Postsynaptic mechanisms

Postsynaptic mechanisms
Neurotransmitters can either excite or inhibit the activity of a cell with which they are in contact. When an excitatory transmitter such as acetylcholine, or an inhibitory transmitter such as GABA, is released from a nerve terminal it diffuses across the synaptic cleft to the postsynaptic membrane, where it activates the receptor site. Some receptors, such as the nicotinic receptor, are directly linked to sodium ion channels, so that when acetylcholine stimulates the nicotinic receptor, the ion channel opens to allow an exchange of sodium and potassium ions across the nerve membrane. Such receptors are called ionotropic receptors.
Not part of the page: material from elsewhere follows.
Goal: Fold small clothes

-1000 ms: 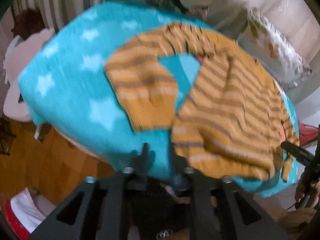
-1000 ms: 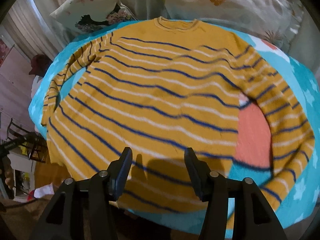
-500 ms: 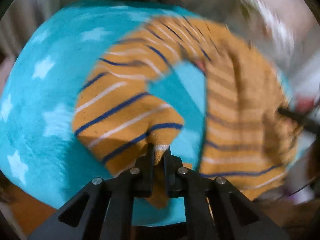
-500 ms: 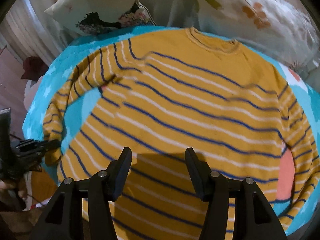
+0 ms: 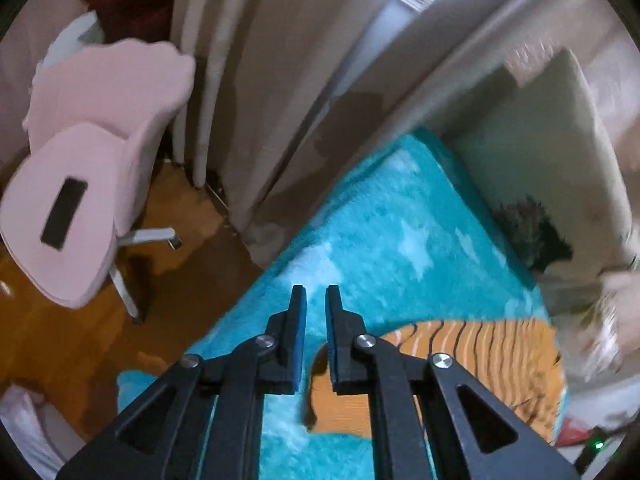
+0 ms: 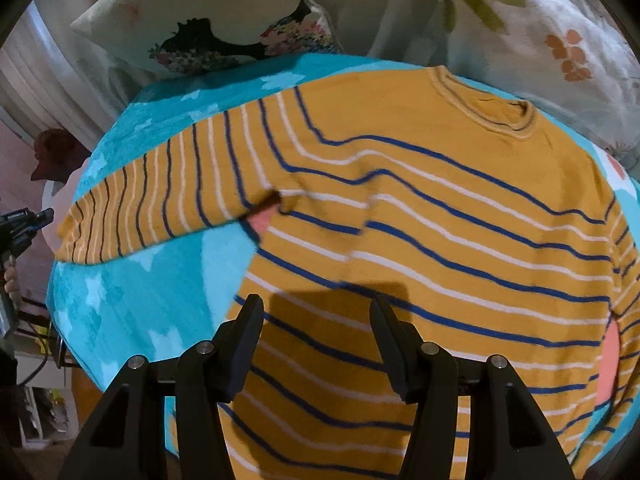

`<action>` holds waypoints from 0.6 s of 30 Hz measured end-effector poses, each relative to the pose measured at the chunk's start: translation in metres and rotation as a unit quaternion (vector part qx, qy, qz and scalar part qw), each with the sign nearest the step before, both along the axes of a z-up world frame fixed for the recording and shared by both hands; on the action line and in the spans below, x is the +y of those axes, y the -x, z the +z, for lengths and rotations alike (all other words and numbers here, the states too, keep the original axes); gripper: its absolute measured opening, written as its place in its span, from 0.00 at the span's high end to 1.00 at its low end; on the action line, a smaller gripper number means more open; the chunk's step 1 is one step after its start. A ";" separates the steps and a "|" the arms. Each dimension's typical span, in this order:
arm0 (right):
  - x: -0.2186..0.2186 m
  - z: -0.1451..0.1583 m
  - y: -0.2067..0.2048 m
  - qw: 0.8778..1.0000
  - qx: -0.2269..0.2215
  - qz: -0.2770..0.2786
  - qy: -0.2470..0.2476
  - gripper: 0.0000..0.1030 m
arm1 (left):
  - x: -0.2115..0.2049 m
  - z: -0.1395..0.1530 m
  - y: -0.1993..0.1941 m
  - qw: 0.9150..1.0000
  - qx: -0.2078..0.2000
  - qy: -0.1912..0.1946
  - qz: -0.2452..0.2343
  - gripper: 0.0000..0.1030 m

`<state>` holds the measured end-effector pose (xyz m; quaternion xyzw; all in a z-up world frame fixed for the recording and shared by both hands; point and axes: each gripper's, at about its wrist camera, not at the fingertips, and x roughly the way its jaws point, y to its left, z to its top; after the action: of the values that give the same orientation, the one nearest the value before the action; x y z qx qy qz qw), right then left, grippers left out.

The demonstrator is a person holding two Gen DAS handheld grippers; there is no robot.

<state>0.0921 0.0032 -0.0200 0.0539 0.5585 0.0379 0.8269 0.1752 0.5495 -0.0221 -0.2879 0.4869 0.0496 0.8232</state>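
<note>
Sweater (image 6: 420,240) sleeve (image 6: 160,200), curled inward a second ago, now lies stretched toward nine o'clock, ready for folding. Left gripper (image 5: 316,300) is clenched, its hold on the cuff unclear; right gripper (image 6: 316,308) hovers released.

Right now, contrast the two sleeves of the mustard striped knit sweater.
The picture-left sleeve lies stretched straight out over the teal star-patterned blanket; the picture-right sleeve curves down beside the body. The left one shows to its cuff; the right one runs off frame. Both share blue and white stripes.
</note>
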 end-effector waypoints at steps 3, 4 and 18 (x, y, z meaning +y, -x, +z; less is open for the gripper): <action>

The generation of action potentials by nerve axons and muscle fibres was first described by the German physiologist Emil DuBois-Reymond in 1849.However, it was not until over a century later that the underlying mechanism was explained in terms of the properties of the specific membrane proteins forming the voltage-gated ion channels of sodium and potassium ions. Second messenger system When receptors are directly linked to ion channels, fast excitatory postsynaptic potentials (EPSPs) or inhibitory postsynaptic potentials (IPSPs) occur. However, it is well established that slow potential changes also occur and that such changes are due to the receptor being linked to the ion channel indirectly via a second messenger system.For example, the stimulation of b- adrenoceptors by noradrenaline results in the activation of adenylate cyclase on the inner side of the nerve membrane. This enzyme catalyses the breakdown of ATP to the very labile, high-energy compound cyclic 3,5-adenosine monophosphate (cyclic AMP). Cyclic AMP then activates a protein kinase which, by phosphorylating specific membrane proteins, opens an ion channel to cause an efflux of potassium and an influx of sodium ions. Such receptors are termed metabotropic receptors.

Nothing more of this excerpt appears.